*** Opening DATASET SECTION ***

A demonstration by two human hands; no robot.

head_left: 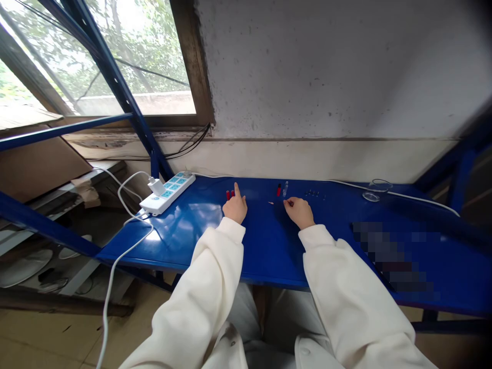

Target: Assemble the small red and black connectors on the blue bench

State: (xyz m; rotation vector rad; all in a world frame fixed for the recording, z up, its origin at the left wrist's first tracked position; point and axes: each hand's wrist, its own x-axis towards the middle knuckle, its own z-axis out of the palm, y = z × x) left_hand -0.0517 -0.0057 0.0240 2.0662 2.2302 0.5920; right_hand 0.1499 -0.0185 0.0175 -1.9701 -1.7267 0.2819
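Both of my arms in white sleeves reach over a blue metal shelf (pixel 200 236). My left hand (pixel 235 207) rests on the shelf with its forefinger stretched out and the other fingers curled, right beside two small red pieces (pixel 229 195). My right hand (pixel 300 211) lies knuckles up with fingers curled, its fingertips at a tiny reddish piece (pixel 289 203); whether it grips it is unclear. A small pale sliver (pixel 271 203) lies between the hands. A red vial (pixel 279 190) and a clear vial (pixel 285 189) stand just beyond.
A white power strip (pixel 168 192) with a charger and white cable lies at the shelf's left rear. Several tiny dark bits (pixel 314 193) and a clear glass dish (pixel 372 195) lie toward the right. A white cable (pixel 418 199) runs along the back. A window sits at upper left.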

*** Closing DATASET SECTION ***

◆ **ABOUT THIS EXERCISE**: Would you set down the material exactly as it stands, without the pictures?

◆ **TASK SOLUTION**:
A demonstration by two human hands; no robot.

head_left: 

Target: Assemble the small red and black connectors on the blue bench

State: (xyz m; rotation vector rad; all in a world frame fixed for the recording, z up, its origin at the left wrist's first tracked position; point and axes: each hand's wrist, its own x-axis towards the middle knuckle, its own z-axis out of the palm, y = z × x) left_hand -0.0517 -0.0057 0.0240 2.0662 2.2302 0.5920; right_hand 0.1499 -0.0185 0.0175 -1.9701 -1.7267 0.2819
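Both of my arms in white sleeves reach over a blue metal shelf (pixel 200 236). My left hand (pixel 235 207) rests on the shelf with its forefinger stretched out and the other fingers curled, right beside two small red pieces (pixel 229 195). My right hand (pixel 300 211) lies knuckles up with fingers curled, its fingertips at a tiny reddish piece (pixel 289 203); whether it grips it is unclear. A small pale sliver (pixel 271 203) lies between the hands. A red vial (pixel 279 190) and a clear vial (pixel 285 189) stand just beyond.
A white power strip (pixel 168 192) with a charger and white cable lies at the shelf's left rear. Several tiny dark bits (pixel 314 193) and a clear glass dish (pixel 372 195) lie toward the right. A white cable (pixel 418 199) runs along the back. A window sits at upper left.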

With this output, the exercise is done.